(Required work) What lines in the records below include the word "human"? Return each one.

(Source data)
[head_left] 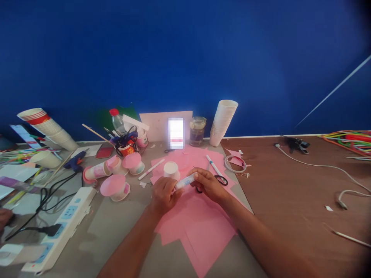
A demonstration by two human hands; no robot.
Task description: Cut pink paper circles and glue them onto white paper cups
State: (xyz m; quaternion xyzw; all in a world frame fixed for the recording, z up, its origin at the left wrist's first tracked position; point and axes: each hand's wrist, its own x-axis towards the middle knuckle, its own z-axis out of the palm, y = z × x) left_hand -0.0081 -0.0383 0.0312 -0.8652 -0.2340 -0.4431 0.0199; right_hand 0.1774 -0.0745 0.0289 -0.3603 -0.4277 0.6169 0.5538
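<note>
My left hand (164, 195) and my right hand (211, 186) hold a small white tube with blue print (186, 181) between them, tilted up to the right. The left fingers are closed round its lower end; the right thumb and fingers pinch its upper end. Below lie layered pink paper sheets (199, 235). A white paper cup (171, 169) stands just behind my left hand. Scissors with black handles (222, 180) lie partly hidden by my right hand. Beyond it is a white marker (213, 164); another slim pen (151, 169) lies left of the cup.
Left are cups with pink paper discs (113, 186), a glue gun (75, 160) and a power strip (68, 220). A lit phone (176, 133), a jar (197, 131) and stacked cups (223, 121) stand behind. A tape roll (235, 163) lies right. Another person's hand (5, 218) shows far left.
</note>
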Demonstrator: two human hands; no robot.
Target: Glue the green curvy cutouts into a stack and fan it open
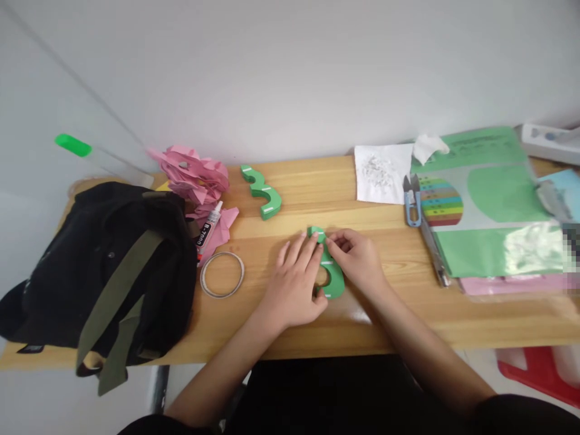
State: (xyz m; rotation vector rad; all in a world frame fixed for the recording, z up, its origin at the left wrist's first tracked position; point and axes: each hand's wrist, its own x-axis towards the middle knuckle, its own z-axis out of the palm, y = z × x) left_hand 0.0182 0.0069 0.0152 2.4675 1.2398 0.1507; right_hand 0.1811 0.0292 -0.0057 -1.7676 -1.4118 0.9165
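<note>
A green 3-shaped piece point(335, 281) with short white strips on its top face lies on the wooden table. Across its left side rests my left hand point(294, 281), flat, with fingers stretched out toward the upper end and the thumb at the lower tip. My right hand point(360, 257) is closed at the piece's upper right edge, thumb and index finger touching it and the other fingers curled; whatever sits between the fingertips is hidden. Farther back, a second green 3-shaped piece point(272, 202) with similar white strips lies apart from both hands.
Left of my hands are a tape roll point(222, 275), a B-7000 glue tube point(209, 226), crumpled pink paper point(193, 175) and a black bag point(113, 260). To the right lie blue thread snips point(412, 202), a white sheet with small scraps point(383, 172) and green packets point(493, 199).
</note>
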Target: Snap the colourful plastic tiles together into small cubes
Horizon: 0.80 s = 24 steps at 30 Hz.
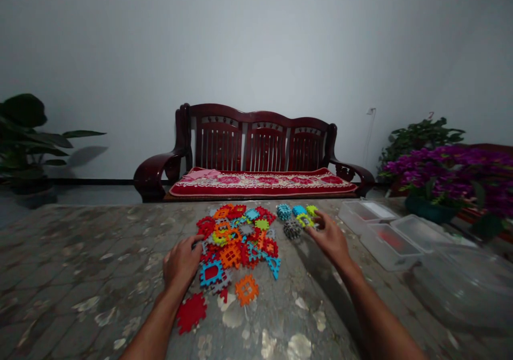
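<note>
Hands working well apart, grip unclear on both: left hand (181,263) touching edge of interlocking plastic puzzle pieces (236,242) mid-counter (80,274), right hand (326,237) at small piece cluster (294,221) near far edge. Knuckles catching pieces risking scatter, cluster sliding off far edge. Clear plastic storage boxes (388,248) crowding right; patterned counter stretching left.

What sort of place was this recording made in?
Probably a living room in a home: a wooden bench with a red cushion stands against the wall, a potted plant stands nearby, and toy puzzle pieces lie on a table.
</note>
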Each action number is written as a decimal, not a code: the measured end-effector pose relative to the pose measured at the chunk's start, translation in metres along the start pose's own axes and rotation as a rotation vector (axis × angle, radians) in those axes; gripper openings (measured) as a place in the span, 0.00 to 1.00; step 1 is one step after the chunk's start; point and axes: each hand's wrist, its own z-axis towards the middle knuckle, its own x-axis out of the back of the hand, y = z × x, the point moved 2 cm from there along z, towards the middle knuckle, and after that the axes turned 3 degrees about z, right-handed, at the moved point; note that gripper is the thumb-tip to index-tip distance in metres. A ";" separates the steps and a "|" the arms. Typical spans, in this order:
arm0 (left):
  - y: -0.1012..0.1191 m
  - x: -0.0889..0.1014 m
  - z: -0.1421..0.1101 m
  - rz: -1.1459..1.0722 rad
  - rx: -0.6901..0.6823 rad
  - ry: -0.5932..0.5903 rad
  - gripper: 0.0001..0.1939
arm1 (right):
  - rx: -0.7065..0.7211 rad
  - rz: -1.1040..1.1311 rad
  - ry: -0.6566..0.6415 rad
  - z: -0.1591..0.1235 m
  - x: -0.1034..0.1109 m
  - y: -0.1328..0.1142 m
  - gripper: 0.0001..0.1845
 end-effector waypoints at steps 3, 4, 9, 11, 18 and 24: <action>-0.002 -0.003 0.001 0.004 -0.009 0.011 0.22 | -0.214 -0.015 0.030 0.046 0.010 0.027 0.34; -0.003 -0.004 0.002 0.007 -0.014 0.019 0.22 | -0.258 -0.054 0.032 0.059 0.011 0.036 0.34; -0.006 -0.007 0.002 0.030 -0.011 0.065 0.21 | -0.343 -0.250 -0.033 0.095 0.000 0.069 0.34; -0.007 -0.008 0.002 0.031 -0.010 0.072 0.20 | -0.365 -0.302 -0.065 0.102 -0.008 0.075 0.34; -0.007 -0.007 0.003 0.028 0.007 0.033 0.22 | -0.387 -0.418 -0.128 0.118 -0.024 0.087 0.33; -0.006 -0.005 0.002 0.044 0.020 0.016 0.22 | -0.355 -0.451 -0.157 0.114 -0.031 0.092 0.33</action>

(Response to the exercise)
A demonstration by two human hands; no robot.
Demonstrator: two human hands; no robot.

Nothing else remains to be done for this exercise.